= What is required =
Only a number is wanted: how many lines in these records contain the word "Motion"?

Records contained in a dataset
◇ ◇ ◇ ◇ ◇ ◇ ◇
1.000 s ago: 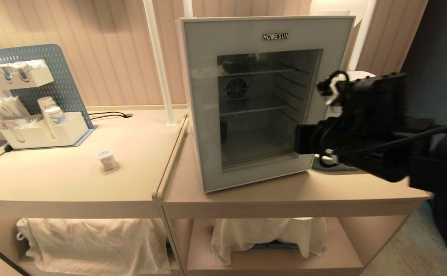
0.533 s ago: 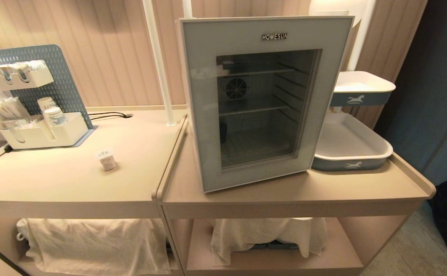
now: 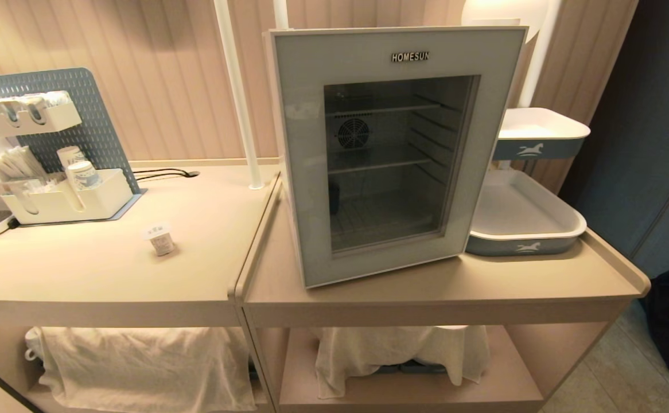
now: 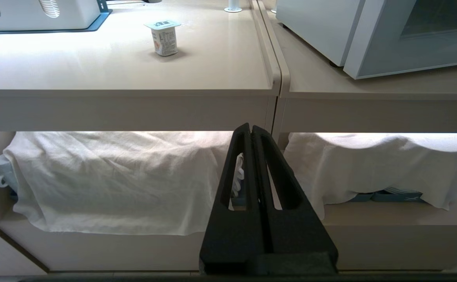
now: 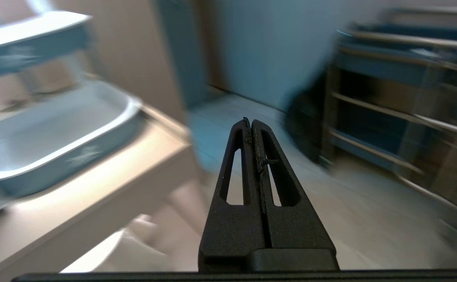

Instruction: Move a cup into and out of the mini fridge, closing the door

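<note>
The right gripper (image 5: 251, 122) is pressed fully closed and holds nothing. A second ago its arm filled the right side of the head view, up against the latch side of the door (image 3: 306, 172); now it is gone from that view, and its own blurred camera looks past the counter corner toward the floor and a dark rack. The grey-blue tray (image 5: 52, 133) lies off to one side of it and slightly ahead. The mini fridge (image 4: 311, 27) is no longer in front of this gripper at all.

The left gripper (image 4: 251, 128) is likewise closed and empty. It sits low, below the counter edge, with the draped white cloths (image 4: 111, 176) on the lower shelf just beyond its tips. Farther out and above, the cup (image 4: 163, 36) stands upright on the left counter top, well apart from both grippers and outside the fridge.

Farthest off, the glass door sits flat against the cabinet, and the wire shelves (image 3: 380, 163) behind it carry nothing.

Cup out, door shut and the working arm drawn back together suggest the task is essentially complete, with the robot settling to rest.
</note>
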You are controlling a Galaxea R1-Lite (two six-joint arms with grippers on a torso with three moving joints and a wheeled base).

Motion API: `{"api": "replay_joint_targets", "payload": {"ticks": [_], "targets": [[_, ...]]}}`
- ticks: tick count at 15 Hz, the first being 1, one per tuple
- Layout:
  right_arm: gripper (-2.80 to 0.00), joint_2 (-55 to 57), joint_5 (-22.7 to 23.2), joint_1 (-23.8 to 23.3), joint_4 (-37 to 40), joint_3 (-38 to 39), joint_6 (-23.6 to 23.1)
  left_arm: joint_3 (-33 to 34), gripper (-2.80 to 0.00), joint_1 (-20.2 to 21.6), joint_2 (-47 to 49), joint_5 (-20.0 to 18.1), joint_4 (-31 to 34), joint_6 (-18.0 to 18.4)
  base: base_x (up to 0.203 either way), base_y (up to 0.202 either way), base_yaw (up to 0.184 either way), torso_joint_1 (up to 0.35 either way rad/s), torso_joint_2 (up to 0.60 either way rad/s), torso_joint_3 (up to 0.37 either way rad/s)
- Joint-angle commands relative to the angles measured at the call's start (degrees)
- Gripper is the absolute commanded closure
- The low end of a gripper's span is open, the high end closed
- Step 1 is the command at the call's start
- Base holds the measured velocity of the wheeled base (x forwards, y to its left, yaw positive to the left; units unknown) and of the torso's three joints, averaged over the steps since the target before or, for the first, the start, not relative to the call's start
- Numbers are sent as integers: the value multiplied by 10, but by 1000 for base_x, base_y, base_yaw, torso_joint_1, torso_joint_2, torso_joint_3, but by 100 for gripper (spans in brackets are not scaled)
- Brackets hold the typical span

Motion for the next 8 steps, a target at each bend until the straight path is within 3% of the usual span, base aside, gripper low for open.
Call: {"api": "replay_joint_targets", "payload": {"ticks": [1, 2, 3, 5, 8], "targets": [[0, -79, 240, -14, -20, 70, -26, 0, 0, 0, 0, 0, 0, 0, 0, 0, 0, 0, 0, 0], [0, -77, 344, -17, -5, 82, -46, 0, 0, 0, 0, 0, 0, 0, 0, 0, 0, 0, 0, 0], [0, -75, 417, -19, 15, 88, -64, 0, 0, 0, 0, 0, 0, 0, 0, 0, 0, 0, 0, 0], [0, -72, 431, -22, 92, 83, -99, 0, 0, 0, 0, 0, 0, 0, 0, 0, 0, 0, 0, 0], [0, -62, 435, -21, 113, 77, -118, 0, 0, 0, 0, 0, 0, 2, 0, 0, 0, 0, 0, 0]]}}
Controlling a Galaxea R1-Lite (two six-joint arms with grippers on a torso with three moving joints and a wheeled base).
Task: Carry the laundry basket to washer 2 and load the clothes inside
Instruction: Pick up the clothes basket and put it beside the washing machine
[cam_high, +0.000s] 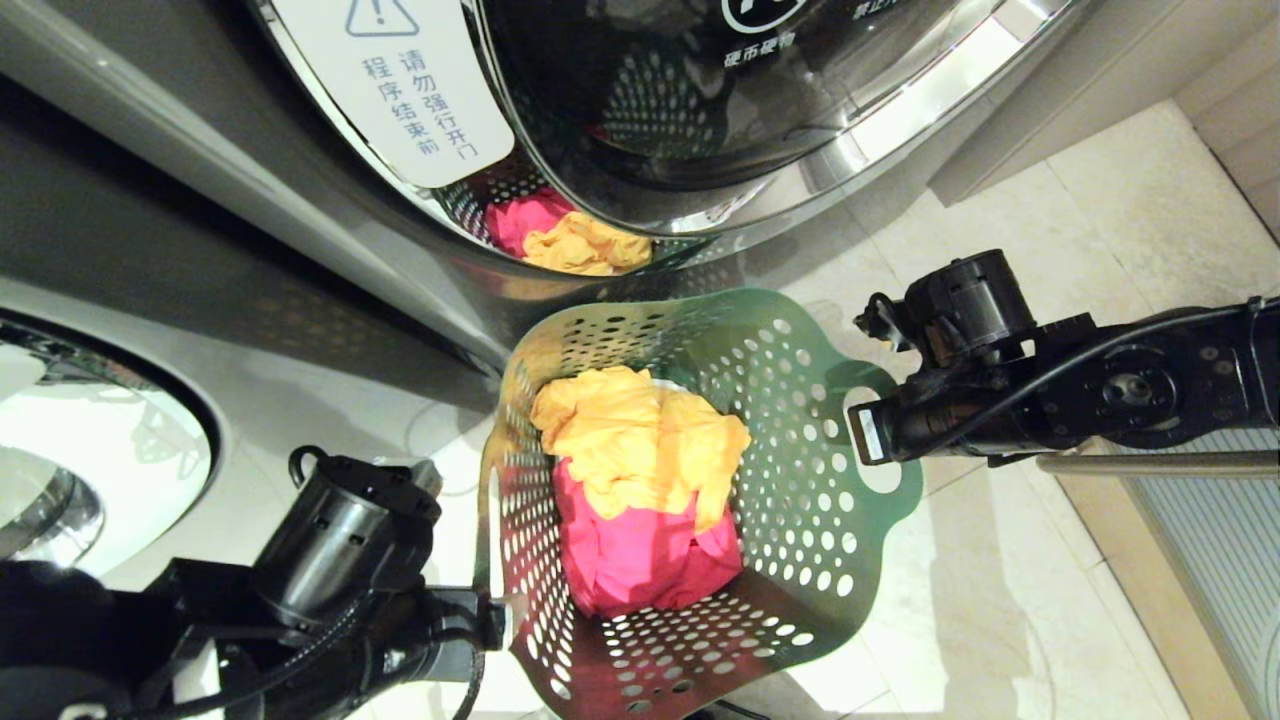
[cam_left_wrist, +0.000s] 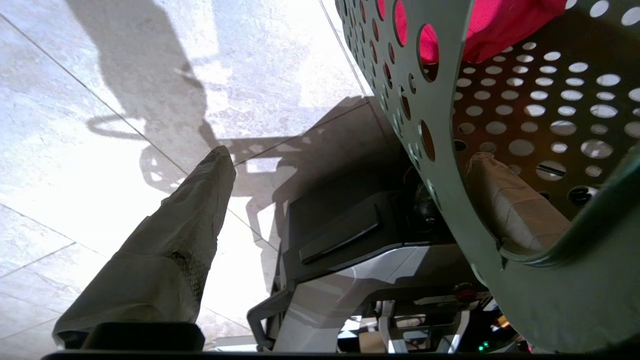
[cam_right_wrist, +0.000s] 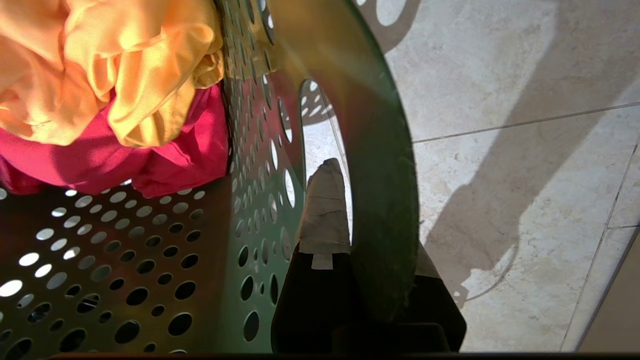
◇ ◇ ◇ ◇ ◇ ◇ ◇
= Response to the task =
2